Эти наваждения и пробуждали, и сбивали с толку мою нежность. Она, впрочем, не сдавалась и поджидала удобного случая. Тем временем наши диалоги становились от визита к визиту все более скучными и прерывались все большим количеством пауз. В конце концов я стал предпочитать гомон ресторанов либо расслабленность кинозалов. В кино Люка обычно соскальзывал вниз, пока затылок его не упирался в спинку кресла. Рядом со мной оставалась только эта бесформенная кучка молодости, это нечто. Я реагировал, напрягаясь и вытягиваясь вверх, но тут начинал протестовать сидящий сзади меня зритель: моя голова и плечи заслоняли ему экран. Тогда я оседал, обнаруживая, что потерял сюжетную нить. Люка сидел, не поворачивая головы. В эту же пору мы завели привычку ужинать два раза в неделю в расположенном недалеко от меня ресторанчике; Люка понравилось, как там кормили, и к тому же мне казалось, что стиль этого ресторанчика соответствует вкусам подростка. Там он при мне раза два или три расслабился и добродушно поведал несколько эпизодов из своей лицейской жизни. Ничего из ряда вон выходящего, естественно, но подвигов я ни от него, ни от себя уже не ждал. Обыденного, банального мне было вполне достаточно. Моя не слишком упорядоченная жизнь одинокого мужчины избавляла меня от необходимости устраивать трапезы на улице Суре. Мне было трудно представить, как я буду стряпать ужин для Люка.

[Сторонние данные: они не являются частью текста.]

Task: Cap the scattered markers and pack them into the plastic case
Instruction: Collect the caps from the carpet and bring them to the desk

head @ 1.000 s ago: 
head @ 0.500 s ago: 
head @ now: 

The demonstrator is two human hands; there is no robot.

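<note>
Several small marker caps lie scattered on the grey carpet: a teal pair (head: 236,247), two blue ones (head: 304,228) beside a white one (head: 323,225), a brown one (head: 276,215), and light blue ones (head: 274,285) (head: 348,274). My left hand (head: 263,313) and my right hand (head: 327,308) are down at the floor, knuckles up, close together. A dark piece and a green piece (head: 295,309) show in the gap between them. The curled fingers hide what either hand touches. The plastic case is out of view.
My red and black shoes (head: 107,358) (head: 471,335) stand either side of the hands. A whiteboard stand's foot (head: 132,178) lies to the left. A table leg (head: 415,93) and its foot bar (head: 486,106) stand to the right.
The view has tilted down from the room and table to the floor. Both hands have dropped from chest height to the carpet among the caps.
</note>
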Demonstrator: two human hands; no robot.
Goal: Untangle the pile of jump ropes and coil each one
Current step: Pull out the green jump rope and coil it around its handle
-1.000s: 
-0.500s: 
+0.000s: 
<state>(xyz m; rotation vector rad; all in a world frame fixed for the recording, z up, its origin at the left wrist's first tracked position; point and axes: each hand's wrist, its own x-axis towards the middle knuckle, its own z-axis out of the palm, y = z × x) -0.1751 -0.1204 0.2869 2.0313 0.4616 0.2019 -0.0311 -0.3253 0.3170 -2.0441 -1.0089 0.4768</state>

Я не понимал, что выполняемые вместе простые действия, наверное, немного сблизили бы нас, в то время как повторение одного и того же маршрута, одни и те же колебания перед одним и тем же меню, — все, вплоть до слишком привычного лица метрдотеля, в конечном счете создавало впечатление, что время скользит у нас между пальцев, и одновременно, что каждый из наших вечеров бесконечен, взаимозаменяем.